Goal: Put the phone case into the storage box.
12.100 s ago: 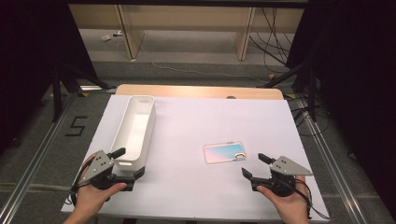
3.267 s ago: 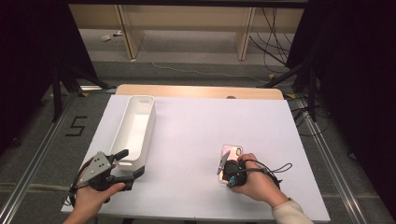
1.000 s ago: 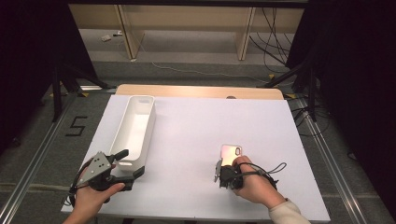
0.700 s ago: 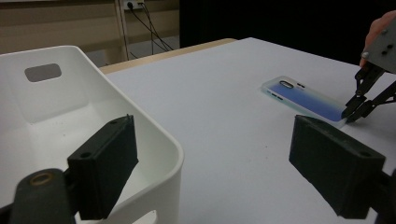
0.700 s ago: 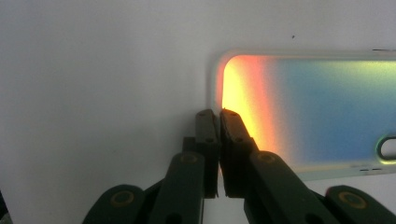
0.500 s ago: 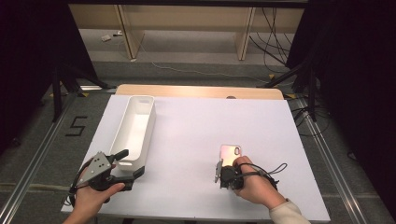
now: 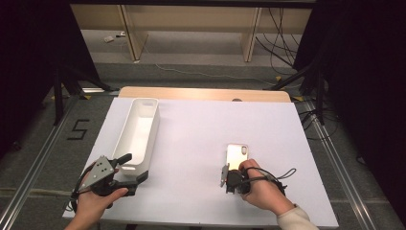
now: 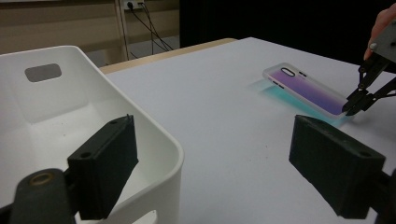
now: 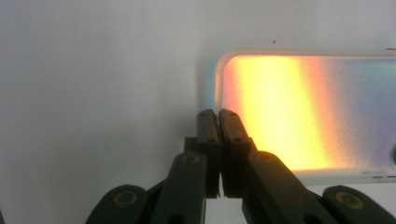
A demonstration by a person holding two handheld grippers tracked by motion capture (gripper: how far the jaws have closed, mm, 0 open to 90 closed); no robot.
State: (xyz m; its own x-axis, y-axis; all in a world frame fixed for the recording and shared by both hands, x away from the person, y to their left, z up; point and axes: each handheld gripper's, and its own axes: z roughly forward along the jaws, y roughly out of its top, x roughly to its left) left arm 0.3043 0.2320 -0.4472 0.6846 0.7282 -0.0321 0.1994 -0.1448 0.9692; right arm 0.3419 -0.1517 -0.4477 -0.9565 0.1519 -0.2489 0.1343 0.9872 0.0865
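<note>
Phone case (image 7: 236,154) lying toward the right front of the white tabletop (image 7: 201,129), well apart from the long white bin (image 7: 139,132) at the left. Turned since twelve seconds ago from crosswise to lengthwise, pointing away from the person. Near edge now pinched by the right gripper (image 9: 217,116), fingers (image 9: 233,135) pressed all but together on the rim, near end possibly raised a little off the surface, though hard to judge from above. Grip looks secured, so likely ready for lifting and carrying toward the bin. Left gripper (image 7: 125,165) resting by the bin's near end, fingers (image 8: 105,170) spread wide, holding nothing, one just over the bin's corner.
</note>
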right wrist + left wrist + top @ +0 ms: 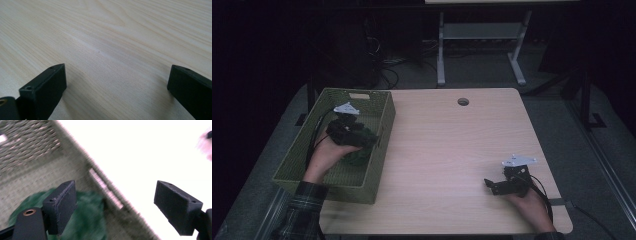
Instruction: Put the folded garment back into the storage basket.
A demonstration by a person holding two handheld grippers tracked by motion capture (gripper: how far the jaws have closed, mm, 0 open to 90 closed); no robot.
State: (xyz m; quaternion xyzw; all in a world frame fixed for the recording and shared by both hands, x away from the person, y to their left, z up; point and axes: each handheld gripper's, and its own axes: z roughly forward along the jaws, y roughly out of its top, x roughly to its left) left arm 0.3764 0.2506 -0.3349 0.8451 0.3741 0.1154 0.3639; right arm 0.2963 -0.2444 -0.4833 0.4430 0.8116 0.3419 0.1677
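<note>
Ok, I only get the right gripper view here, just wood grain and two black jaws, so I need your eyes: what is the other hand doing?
Observer: The left gripper is over the green woven basket at the table's left edge, jaws wide apart with nothing between them.
Operator: Is anything in that basket?
Observer: Yes, a dark green object lies on the basket floor below the left jaws; the left gripper view is too blurred to tell what it is.
Operator: And where does my gripper sit on the table?
Observer: The right gripper is near the front right corner of the table, jaws open, pointing toward the basket side.
</note>
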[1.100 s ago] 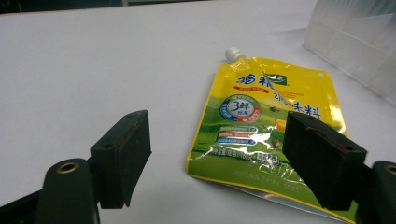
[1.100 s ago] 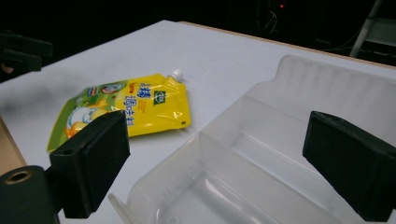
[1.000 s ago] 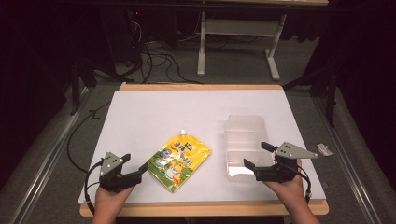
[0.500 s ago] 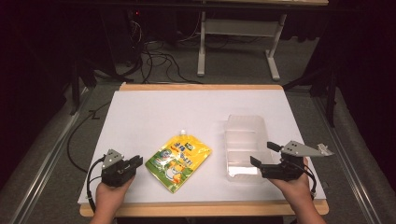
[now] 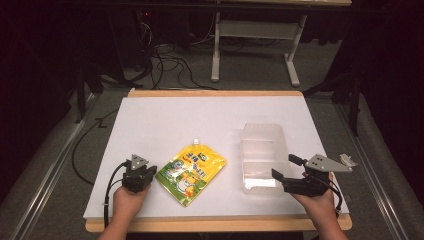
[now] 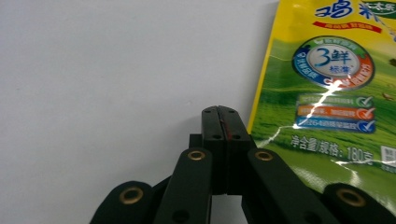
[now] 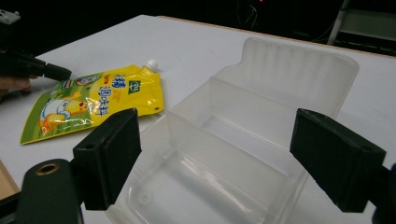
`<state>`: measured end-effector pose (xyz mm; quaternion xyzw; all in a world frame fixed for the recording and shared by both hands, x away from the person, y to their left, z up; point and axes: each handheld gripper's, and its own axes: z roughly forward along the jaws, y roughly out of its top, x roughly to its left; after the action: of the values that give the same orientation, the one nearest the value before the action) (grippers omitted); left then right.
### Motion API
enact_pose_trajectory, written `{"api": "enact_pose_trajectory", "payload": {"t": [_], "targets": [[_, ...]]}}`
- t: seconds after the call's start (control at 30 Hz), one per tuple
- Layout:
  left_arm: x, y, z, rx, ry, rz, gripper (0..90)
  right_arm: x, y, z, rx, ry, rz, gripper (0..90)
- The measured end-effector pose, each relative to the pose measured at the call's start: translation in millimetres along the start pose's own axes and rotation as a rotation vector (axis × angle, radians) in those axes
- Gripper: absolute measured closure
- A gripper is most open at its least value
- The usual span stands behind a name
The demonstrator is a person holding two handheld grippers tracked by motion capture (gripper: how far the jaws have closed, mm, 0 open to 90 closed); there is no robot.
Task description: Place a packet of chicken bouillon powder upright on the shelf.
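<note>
**High view: pouch and box laid out, grippers poised either side**

High view first, largest thing down. White table carrying a clear plastic box on the right half, open side up and divided inside, probably set there as a receptacle. Yellow pouch lying flat near the front edge, just left of the box and apart from it, spout pointing away from the person; likely placed within easy reach of both hands.

Right gripper at the box's near corner, jaws spread wide; in the right gripper view the box framed between the two black pads, as if lined up for a steadying hold. Left gripper low on the table just beside the pouch's left edge, jaws pressed together on nothing; in the left gripper view tips next to the pouch, whether touching or not impossible to tell.

Against the frame a second back: left gripper drawn slightly away from the pouch and closed up; right gripper shifted a little outward; pouch and box unmoved.
</note>
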<state>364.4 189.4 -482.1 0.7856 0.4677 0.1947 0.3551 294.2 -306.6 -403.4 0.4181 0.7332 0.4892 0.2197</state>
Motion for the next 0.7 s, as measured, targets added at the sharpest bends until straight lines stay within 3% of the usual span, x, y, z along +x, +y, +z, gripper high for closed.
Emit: {"api": "enact_pose_trajectory", "payload": {"t": [0.13,0.23,0.4,0.47,0.57,0.7], "targets": [[-6.1,-1.8,-3.1,0.009,-0.025,0.032,90.0,-2.3,-0.8,0.4,0.001,-0.001,0.016,17.5],[-18.5,-5.4,-9.2,0.027,-0.066,0.084,90.0,-2.8,-1.7,0.0,0.000,-0.001,0.018,17.5],[-49.1,-8.9,-17.9,0.065,-0.146,0.177,90.0,-3.0,-1.8,-0.5,-0.005,0.002,0.015,17.6],[-60.4,-8.1,-17.9,0.073,-0.178,0.193,90.0,-3.3,-1.8,0.6,-0.001,0.005,0.014,17.6],[-84.9,-5.9,-15.8,0.076,-0.212,0.259,90.0,-3.5,-2.2,3.0,0.005,0.010,0.016,17.5],[-94.8,-3.3,-12.3,0.075,-0.231,0.258,90.0,-3.2,-0.8,4.4,0.007,0.010,0.003,17.5]]}}
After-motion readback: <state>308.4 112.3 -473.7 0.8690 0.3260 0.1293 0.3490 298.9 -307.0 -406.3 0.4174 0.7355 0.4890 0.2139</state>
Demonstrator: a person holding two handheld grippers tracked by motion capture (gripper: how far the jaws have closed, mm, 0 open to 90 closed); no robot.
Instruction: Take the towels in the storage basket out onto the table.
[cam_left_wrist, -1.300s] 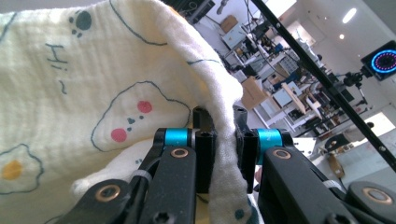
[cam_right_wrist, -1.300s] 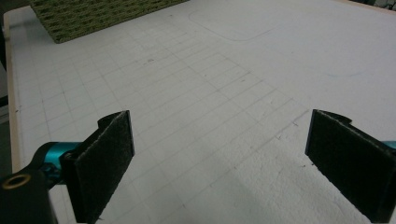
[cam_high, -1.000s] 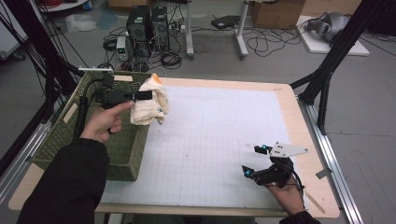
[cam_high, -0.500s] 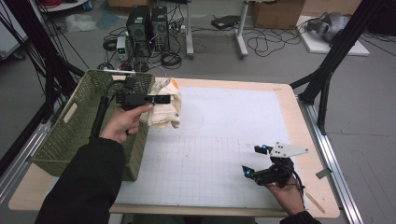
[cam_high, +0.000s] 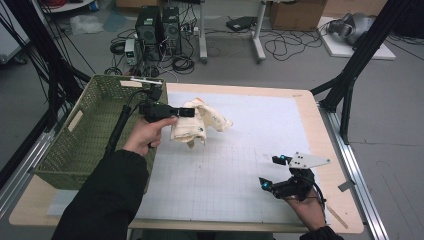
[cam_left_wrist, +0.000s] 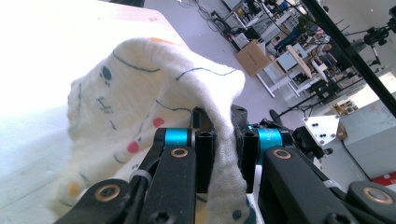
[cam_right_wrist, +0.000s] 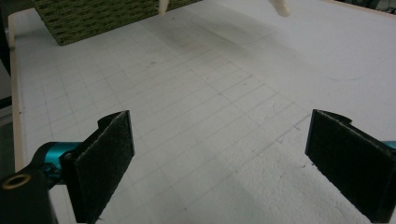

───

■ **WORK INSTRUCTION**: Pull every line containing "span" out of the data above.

■ **SOLUTION TO THIS EXERCISE**:
- The usual span stands behind a name
Motion for the next 0.7 s, as measured, targets added at the sharpest bends until straight lines stay within 3% of the usual span, x, y, z along +x, +y, +z, gripper high for closed.

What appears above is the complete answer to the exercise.